One of the children was eight years old. And he still fell for it.
This may be an extreme example, but it reflects the extent to which most children have been conned.
It has become standard practice for parents to pretend to be in contact with Santa by letter and telephone before Christmas.
These days, almost every parent in Britain puts out a glass of sherry “for Santa” and mince pies “for the reindeer” on Christmas eve, before consuming them as the children sleep, to create the illusion that Santa “has visited.”
A similar tradition flourishes in the United States and elsewhere.
A mother I know even told her son that a shooting star was Santa coming to deliver presents on his sleigh.
Another example of the depth of the deception came earlier this month, when a small girl called Natalie asked a Pentagon spokesman at a news conference if he was “tracking Santa.”
The answer, believe it or not, was yes: the North American Aerospace Defense Command (Norad) has a website claiming to monitor Santa’s progress using their advanced detection systems over Christmas.
That’s just a bit of fun, of course, and harmless in its way.

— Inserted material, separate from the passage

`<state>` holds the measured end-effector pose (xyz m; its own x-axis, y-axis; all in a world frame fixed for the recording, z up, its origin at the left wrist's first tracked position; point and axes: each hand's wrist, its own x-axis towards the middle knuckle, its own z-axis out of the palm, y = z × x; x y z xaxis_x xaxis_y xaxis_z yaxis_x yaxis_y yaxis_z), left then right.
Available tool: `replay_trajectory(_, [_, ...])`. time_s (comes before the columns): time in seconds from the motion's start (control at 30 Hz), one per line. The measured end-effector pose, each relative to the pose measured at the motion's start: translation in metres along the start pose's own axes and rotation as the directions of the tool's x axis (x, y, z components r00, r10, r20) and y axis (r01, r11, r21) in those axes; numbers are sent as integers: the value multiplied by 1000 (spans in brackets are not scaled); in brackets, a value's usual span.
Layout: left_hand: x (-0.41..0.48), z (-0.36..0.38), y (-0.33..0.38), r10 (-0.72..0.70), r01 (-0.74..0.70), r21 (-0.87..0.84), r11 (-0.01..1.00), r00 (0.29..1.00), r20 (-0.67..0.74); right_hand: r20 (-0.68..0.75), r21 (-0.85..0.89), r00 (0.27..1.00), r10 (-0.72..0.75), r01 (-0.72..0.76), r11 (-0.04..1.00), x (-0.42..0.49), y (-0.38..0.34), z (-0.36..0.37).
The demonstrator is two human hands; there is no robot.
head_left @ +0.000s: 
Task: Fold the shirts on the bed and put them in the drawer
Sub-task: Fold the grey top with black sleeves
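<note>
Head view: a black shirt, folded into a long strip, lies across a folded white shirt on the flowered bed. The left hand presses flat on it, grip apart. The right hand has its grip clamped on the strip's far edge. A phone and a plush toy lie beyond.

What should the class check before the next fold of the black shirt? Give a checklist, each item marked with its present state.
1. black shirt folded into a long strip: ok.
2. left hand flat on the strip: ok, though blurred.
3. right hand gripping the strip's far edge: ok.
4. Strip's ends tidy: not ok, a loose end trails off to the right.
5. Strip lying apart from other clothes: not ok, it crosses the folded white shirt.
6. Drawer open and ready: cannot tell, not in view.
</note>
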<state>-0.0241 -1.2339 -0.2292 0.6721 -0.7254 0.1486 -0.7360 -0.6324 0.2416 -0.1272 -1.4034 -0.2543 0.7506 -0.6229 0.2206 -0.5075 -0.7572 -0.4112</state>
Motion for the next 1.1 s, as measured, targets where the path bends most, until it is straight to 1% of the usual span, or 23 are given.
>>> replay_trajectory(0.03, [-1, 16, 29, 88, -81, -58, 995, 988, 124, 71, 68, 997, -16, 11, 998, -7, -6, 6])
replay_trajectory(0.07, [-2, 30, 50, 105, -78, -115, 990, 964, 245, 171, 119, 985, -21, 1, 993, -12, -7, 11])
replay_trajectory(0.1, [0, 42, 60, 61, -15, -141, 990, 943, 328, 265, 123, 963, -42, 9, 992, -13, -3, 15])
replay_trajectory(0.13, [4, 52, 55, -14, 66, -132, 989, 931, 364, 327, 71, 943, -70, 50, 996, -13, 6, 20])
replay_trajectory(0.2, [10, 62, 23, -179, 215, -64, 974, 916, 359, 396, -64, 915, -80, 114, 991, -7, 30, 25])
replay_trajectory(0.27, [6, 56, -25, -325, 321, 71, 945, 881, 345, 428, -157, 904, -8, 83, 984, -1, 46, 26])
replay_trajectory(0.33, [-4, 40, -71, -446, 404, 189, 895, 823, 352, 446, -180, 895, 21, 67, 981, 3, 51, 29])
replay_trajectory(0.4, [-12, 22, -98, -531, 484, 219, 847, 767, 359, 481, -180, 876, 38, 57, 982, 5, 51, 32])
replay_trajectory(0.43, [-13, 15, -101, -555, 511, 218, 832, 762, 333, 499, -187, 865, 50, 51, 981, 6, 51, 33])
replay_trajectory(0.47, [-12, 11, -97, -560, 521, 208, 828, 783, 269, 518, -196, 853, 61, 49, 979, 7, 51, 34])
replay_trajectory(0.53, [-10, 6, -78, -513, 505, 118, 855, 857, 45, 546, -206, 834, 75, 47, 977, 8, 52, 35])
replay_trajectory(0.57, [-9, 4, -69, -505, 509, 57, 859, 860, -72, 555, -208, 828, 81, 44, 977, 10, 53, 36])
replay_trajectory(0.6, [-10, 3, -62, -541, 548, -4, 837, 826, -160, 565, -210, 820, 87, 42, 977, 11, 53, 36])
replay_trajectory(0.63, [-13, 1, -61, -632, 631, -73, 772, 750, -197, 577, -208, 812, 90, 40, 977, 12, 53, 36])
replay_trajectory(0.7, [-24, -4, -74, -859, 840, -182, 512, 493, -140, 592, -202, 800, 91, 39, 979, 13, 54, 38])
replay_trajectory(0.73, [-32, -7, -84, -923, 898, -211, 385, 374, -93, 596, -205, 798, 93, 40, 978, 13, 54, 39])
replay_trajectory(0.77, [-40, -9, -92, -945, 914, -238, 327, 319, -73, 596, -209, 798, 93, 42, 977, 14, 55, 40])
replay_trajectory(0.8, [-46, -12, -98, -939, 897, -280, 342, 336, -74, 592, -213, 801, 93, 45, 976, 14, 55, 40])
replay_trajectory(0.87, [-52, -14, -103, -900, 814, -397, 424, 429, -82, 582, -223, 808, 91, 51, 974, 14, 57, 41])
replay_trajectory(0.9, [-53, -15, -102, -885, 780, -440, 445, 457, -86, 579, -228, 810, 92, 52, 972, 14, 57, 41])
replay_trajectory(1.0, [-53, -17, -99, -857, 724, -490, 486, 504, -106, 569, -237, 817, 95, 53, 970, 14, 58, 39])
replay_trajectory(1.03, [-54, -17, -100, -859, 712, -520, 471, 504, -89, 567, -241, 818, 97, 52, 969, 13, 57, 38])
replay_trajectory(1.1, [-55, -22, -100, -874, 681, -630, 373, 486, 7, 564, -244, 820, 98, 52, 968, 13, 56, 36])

But in the context of the Great Santa Deception, it takes on a different hue. Is it really right that children should believe that this stuff is, so to speak, gospel?
Somehow, parents have gone beyond the light-hearted Santa of decades past, and are intent on manipulating their children into actually believing that he exists. The energy and forethought that some people expend on Santa propaganda is astonishing.
And who is Santa, anyway? A blend of Turkish, Scandinavian, English and north European folklore — some of it Pagan and some of it Christian — popularized in the 1930s by a Coca-Cola advertising executive (with the unlikely name of Haddon Sundblom).
Don’t get me wrong: I have no problem with the Santa ritual as a sort of game, allowing children to believe or disbelieve as they like. But messing with your kid’s reality — that stinks.
What’s wrong with it, I hear you ask? What possible harm could it do? Isn’t it all a bit of festive fun, that makes children’s Christmas more special?
Well, there are several problems with the cult of Santa.
Firstly, the man is a lie. Quite literally, a big, fat lie. And selling lies to your children isn’t a good thing, unless in exceptional circumstances. In fact, I’d go so far as to call it an abuse of trust, especially if you use it to frighten your kids into “being good.”
Secondly, propagating the Santa myth is profoundly cynical. At the heart of the con is the tacit belief that the world is not magical enough on its own, that it has to be sexed up with a Santa.
From this point of view, explaining the truth about how shooting stars are formed would be boring, and revealing that the presents come from mummy and daddy would be a downer; kids need to believe in a fantasy figure if they’re going to have a magical Christmas.
How jaded! Surely it is far more awe-inspiring, not to mention instructive, to explain that a shooting star is a speck of spacedust bursting into flame up as it plummets through the Earth’s atmosphere.
Surely it is more meaningful to understand that your parents have bought you presents with love, rather than outsourced the job to an elderly man with a team of elves and reindeer behind him.
Lastly, Santa has become the icon of materialism. Presents are a significant part of Christmas, but we can all agree that they should have more to do with togetherness and goodwill than with imaginary old men and booty.
Now, I’m not religious myself, but it doesn’t take a genius to make the correlation between the decline of organized religion in recent decades, and the rise of the Santa movement.
It seems like if you remove formalized faith from children’s lives, it must be replaced by an equally powerful belief in something else. God may be dead — but Santa lives.
If my kids were going to believe in anything, however, I’d much rather it was God than Santa.
At least there is a long, rich tradition behind God. At least He is synonymous with a complex moral and ethical code. At least He can offer some kind of genuine spiritual solace to those that believe in Him.
Unlike that villainous old red-belly.